=== Brief ===
Copy each line below holding "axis".
Start of Block
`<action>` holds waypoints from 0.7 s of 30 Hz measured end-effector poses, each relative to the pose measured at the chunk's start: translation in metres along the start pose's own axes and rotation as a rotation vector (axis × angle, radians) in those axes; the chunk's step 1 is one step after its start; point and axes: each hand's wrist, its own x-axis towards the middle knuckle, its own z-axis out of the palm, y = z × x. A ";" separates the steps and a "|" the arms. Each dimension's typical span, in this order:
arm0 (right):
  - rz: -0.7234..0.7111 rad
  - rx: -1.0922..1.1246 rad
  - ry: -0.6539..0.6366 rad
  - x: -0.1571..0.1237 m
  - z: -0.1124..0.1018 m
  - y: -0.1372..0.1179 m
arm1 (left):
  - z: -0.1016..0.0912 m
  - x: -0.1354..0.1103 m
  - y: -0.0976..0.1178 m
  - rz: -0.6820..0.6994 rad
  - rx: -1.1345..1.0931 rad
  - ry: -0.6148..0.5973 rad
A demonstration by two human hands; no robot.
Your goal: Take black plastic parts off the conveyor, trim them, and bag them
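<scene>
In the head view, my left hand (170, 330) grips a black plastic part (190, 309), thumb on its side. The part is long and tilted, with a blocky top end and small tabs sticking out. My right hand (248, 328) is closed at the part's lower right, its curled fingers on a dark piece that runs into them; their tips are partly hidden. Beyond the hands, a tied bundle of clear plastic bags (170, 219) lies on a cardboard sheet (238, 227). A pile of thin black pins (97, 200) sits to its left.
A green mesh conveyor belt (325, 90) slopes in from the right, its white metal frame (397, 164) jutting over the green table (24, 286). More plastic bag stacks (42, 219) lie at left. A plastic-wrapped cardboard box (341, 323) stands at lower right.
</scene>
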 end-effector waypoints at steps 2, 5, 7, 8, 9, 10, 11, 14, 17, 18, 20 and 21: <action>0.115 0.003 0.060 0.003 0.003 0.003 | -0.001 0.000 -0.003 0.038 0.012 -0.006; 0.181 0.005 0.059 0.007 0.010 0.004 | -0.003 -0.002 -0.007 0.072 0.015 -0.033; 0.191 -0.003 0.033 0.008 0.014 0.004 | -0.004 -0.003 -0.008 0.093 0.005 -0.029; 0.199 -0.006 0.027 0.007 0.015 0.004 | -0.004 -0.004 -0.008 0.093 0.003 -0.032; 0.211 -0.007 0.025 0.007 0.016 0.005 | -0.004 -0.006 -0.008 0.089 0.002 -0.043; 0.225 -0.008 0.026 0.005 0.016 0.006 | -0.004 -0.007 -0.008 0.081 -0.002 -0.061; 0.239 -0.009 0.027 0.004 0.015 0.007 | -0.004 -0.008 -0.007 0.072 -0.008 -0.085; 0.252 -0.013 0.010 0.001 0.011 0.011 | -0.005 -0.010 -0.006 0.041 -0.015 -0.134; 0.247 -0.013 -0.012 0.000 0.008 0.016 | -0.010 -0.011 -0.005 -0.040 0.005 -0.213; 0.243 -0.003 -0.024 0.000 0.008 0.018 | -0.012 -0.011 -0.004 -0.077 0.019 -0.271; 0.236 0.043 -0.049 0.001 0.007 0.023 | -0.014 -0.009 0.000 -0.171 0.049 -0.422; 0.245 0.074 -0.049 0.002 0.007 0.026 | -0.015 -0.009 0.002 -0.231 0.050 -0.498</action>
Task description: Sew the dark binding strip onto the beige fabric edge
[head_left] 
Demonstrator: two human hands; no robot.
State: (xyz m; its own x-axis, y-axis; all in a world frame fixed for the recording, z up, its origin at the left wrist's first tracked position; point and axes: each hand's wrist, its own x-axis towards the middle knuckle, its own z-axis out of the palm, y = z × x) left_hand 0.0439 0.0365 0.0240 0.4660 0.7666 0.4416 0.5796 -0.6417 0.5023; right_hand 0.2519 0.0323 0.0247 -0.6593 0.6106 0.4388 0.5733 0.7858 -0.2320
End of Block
=== Response ===
`<action>` holds waypoints from 0.7 s of 30 Hz measured end-effector poses, each relative to the pose measured at the chunk's start: translation in metres along the start pose's own axes and rotation as a rotation vector (axis × angle, radians) in those axes; the chunk's step 1 is one step after its start; point and axes: each hand's wrist, its own x-axis towards the middle knuckle, its own z-axis out of the palm, y = z × x. A ";" separates the steps and a "|" the arms. Each dimension's typical span, in this order:
State: (xyz m; its own x-axis, y-axis; all in a world frame fixed for the recording, z up, its origin at the left wrist's first tracked position; point and axes: each hand's wrist, its own x-axis towards the middle knuckle, its own z-axis out of the palm, y = z × x) left_hand 0.0439 0.0365 0.0240 0.4660 0.7666 0.4416 0.5796 -0.6417 0.5023; right_hand 0.2519 0.0323 0.0247 -0.6593 0.6106 0.4388 0.5733 0.7858 -0.2320

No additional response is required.